**Collected material**
□ □ □ □ □

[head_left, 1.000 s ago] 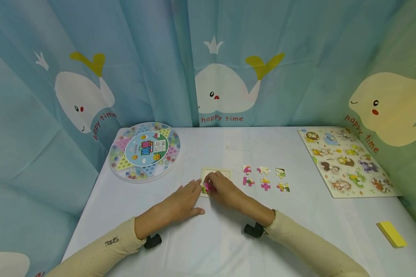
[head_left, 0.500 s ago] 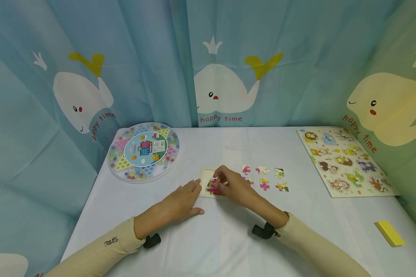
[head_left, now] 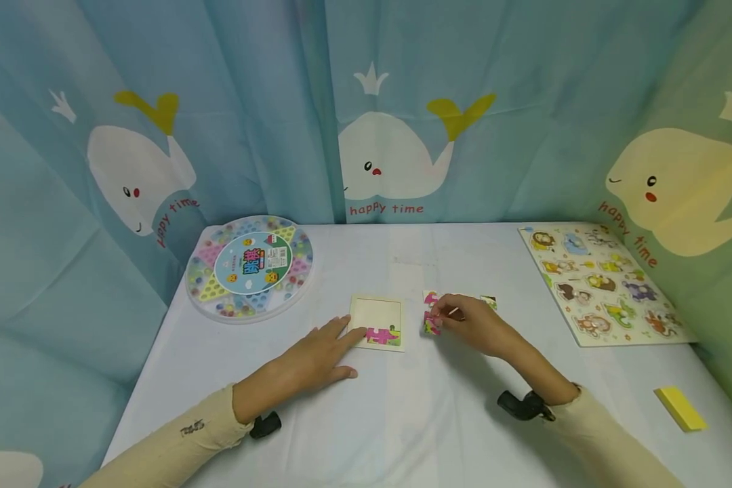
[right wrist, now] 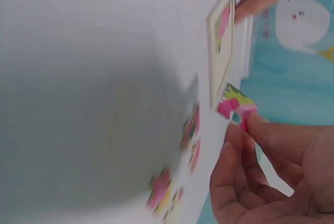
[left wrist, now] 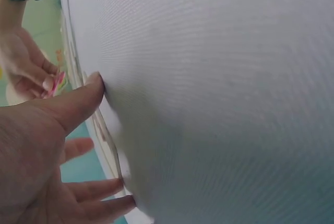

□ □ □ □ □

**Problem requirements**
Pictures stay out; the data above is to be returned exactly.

**Task output**
[head_left, 1.000 s ago] 
[head_left, 0.500 s ago] 
[head_left, now] 
[right wrist, now] 
[left wrist, now] 

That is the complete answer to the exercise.